**Exercise:** Across the entries below, please work out how many lines contain the string "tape" and give only the number.

[Collection entries]
--------
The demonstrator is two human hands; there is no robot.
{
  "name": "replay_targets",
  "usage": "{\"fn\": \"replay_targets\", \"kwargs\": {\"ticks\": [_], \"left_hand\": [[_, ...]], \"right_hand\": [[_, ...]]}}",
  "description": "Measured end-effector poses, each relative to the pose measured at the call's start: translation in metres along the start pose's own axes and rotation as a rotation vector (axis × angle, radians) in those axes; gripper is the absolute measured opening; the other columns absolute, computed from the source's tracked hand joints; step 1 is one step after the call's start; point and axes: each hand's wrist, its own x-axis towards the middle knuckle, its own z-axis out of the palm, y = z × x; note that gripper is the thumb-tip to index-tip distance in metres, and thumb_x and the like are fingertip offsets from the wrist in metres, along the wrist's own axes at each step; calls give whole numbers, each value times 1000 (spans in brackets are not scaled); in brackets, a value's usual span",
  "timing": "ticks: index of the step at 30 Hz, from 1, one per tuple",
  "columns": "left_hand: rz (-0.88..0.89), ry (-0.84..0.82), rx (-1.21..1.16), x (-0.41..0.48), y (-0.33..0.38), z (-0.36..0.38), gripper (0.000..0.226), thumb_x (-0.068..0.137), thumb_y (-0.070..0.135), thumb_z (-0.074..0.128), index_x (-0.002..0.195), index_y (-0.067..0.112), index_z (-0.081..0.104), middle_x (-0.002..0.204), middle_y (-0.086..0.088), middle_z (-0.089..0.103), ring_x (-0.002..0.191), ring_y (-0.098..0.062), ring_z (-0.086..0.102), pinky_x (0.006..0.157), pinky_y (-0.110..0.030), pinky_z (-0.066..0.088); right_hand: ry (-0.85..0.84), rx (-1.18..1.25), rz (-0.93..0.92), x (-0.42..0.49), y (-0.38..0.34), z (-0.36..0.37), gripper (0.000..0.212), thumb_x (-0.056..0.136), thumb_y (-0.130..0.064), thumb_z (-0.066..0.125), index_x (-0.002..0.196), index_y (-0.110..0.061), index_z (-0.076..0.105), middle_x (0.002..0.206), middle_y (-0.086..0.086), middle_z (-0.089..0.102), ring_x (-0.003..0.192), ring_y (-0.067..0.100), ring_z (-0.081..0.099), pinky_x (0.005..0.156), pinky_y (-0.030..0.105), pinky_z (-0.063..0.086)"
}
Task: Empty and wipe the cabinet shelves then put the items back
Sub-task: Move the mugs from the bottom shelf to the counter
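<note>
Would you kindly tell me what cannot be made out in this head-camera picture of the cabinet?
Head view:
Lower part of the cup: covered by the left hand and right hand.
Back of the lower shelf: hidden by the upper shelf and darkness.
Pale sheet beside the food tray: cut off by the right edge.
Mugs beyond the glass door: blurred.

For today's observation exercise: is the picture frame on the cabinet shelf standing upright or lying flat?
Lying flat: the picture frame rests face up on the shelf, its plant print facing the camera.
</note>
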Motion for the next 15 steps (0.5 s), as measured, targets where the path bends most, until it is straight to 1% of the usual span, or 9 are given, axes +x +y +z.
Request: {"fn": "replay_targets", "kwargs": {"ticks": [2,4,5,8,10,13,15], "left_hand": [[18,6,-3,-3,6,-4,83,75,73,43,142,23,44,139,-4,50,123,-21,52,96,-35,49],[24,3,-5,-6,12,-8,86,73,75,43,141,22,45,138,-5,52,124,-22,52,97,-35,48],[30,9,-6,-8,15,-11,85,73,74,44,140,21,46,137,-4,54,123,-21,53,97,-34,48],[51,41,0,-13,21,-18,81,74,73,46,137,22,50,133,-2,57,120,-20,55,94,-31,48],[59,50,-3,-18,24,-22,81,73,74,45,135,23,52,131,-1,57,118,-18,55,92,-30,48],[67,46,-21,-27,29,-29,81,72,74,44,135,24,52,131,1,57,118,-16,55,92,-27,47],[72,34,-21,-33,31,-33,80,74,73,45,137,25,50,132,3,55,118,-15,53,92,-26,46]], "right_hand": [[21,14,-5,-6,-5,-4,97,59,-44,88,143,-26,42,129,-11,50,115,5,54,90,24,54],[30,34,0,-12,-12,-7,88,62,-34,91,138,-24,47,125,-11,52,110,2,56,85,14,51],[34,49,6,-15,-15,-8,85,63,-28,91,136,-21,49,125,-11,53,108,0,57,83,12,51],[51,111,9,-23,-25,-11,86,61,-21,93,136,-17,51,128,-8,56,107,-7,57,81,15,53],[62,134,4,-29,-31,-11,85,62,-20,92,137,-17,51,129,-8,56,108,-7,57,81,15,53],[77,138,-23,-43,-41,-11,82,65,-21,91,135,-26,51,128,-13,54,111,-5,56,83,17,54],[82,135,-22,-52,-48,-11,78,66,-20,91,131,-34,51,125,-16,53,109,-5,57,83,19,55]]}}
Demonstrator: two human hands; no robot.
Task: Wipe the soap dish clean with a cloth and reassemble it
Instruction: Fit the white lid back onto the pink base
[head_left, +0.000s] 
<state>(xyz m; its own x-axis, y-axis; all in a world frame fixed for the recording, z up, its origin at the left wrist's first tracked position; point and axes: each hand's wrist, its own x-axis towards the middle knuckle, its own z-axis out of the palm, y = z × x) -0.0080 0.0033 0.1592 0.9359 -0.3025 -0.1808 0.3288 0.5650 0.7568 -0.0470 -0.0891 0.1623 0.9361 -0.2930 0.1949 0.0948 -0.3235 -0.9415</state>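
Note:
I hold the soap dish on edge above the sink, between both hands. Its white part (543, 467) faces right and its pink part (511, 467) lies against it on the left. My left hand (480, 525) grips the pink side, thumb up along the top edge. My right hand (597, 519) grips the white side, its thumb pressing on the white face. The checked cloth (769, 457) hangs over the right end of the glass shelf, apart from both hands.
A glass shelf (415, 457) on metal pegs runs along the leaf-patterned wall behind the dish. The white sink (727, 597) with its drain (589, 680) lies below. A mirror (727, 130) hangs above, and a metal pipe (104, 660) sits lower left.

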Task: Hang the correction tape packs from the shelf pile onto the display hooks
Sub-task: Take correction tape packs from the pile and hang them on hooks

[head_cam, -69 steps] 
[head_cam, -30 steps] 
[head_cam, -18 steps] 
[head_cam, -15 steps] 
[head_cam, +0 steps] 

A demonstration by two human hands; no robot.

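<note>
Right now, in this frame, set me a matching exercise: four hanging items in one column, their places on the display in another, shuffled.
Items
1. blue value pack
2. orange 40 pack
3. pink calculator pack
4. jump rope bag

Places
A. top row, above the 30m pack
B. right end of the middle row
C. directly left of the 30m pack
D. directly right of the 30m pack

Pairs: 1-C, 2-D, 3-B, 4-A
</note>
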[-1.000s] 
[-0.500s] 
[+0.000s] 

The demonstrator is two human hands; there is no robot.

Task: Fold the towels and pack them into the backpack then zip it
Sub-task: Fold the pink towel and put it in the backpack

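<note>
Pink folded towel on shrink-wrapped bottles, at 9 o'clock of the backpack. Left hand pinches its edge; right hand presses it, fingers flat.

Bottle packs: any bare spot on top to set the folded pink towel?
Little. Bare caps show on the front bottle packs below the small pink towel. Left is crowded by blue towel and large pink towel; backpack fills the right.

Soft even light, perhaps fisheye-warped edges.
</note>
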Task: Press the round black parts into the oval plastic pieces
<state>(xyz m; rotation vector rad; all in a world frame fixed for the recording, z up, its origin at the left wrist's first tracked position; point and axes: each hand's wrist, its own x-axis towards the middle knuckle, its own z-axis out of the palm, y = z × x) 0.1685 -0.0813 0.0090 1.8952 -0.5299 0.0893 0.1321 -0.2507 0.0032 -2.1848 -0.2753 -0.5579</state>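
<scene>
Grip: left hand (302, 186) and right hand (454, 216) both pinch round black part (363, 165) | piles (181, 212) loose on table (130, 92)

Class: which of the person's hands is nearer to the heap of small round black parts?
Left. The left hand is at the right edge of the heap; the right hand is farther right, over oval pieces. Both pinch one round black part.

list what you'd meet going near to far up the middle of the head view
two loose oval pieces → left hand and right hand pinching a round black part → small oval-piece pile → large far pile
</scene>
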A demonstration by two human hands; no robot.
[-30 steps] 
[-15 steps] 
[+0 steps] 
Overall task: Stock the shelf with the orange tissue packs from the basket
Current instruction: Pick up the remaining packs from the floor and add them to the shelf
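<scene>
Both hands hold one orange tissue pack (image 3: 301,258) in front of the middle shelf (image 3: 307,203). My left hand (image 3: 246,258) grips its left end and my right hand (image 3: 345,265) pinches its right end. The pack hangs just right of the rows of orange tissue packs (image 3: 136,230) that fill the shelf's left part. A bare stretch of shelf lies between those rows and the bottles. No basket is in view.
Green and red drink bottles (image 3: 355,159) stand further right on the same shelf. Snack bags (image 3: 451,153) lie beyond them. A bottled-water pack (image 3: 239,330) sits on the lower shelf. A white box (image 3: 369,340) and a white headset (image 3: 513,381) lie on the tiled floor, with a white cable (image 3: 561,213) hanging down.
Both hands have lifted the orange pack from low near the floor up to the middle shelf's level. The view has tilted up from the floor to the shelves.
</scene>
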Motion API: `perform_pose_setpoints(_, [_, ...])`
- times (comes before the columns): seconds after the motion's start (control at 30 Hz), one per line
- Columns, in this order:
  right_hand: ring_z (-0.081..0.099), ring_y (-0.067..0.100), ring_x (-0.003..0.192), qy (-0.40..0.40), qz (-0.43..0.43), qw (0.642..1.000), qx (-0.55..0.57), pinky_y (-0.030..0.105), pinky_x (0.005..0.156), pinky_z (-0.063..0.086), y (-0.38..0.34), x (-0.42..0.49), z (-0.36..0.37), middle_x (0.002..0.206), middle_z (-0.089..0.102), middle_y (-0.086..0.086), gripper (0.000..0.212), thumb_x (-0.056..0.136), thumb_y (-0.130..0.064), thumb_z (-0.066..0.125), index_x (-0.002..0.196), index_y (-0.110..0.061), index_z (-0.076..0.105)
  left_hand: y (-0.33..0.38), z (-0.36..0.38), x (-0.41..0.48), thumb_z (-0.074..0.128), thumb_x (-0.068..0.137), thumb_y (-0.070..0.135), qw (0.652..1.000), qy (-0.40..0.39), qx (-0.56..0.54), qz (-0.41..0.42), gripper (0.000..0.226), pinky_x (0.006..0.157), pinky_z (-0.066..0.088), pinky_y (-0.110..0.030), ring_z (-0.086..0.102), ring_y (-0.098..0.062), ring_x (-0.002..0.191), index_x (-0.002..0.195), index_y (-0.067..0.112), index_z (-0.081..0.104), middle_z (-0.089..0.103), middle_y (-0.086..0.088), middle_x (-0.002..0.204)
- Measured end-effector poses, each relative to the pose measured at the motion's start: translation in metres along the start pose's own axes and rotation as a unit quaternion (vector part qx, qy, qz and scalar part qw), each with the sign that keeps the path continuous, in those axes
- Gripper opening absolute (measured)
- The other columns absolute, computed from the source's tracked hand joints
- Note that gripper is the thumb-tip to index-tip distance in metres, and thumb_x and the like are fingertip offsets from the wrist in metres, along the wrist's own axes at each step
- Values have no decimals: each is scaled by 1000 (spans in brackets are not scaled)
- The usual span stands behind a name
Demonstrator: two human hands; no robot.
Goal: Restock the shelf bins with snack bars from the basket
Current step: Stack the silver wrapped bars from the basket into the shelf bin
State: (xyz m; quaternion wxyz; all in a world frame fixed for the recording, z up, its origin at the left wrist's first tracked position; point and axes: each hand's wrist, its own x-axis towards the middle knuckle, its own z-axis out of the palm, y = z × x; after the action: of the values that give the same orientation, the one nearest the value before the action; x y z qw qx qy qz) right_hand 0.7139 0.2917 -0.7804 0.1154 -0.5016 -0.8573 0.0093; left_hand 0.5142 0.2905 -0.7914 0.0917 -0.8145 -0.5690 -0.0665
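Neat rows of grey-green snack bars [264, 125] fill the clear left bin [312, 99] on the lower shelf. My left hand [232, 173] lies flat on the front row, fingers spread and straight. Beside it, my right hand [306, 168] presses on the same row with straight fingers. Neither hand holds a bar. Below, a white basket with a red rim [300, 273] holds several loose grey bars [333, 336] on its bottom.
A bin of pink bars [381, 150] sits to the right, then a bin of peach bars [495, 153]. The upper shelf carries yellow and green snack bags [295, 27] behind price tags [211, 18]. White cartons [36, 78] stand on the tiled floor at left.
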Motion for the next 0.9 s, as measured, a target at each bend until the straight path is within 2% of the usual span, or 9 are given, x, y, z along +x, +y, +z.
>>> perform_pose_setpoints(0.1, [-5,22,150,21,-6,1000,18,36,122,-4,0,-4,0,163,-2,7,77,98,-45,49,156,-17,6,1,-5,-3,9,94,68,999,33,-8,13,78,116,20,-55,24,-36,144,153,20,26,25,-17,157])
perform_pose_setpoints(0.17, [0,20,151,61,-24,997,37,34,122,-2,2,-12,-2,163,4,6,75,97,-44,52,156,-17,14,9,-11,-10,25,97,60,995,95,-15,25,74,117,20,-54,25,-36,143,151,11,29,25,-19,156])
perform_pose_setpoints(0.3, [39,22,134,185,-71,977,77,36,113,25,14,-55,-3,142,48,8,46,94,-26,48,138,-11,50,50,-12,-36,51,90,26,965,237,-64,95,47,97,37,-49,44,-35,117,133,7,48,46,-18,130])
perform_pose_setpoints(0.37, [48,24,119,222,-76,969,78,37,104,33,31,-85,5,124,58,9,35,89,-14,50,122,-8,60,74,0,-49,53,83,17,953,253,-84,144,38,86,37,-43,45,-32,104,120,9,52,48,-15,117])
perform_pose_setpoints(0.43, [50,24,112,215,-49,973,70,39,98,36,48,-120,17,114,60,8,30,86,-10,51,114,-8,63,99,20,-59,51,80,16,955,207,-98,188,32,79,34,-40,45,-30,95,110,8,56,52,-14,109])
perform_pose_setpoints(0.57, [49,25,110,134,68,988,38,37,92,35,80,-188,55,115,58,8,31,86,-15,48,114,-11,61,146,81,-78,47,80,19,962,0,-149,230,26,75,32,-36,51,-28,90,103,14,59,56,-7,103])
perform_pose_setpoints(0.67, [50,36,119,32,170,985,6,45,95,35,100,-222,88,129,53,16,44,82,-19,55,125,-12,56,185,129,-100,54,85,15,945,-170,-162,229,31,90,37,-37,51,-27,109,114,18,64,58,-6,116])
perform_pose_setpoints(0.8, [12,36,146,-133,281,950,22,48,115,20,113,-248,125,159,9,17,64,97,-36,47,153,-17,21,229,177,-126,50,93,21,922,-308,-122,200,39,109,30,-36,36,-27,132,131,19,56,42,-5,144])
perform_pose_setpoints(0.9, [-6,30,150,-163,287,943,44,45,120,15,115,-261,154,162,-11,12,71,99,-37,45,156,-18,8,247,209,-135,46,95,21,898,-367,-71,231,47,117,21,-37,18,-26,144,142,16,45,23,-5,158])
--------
**The answer:** 2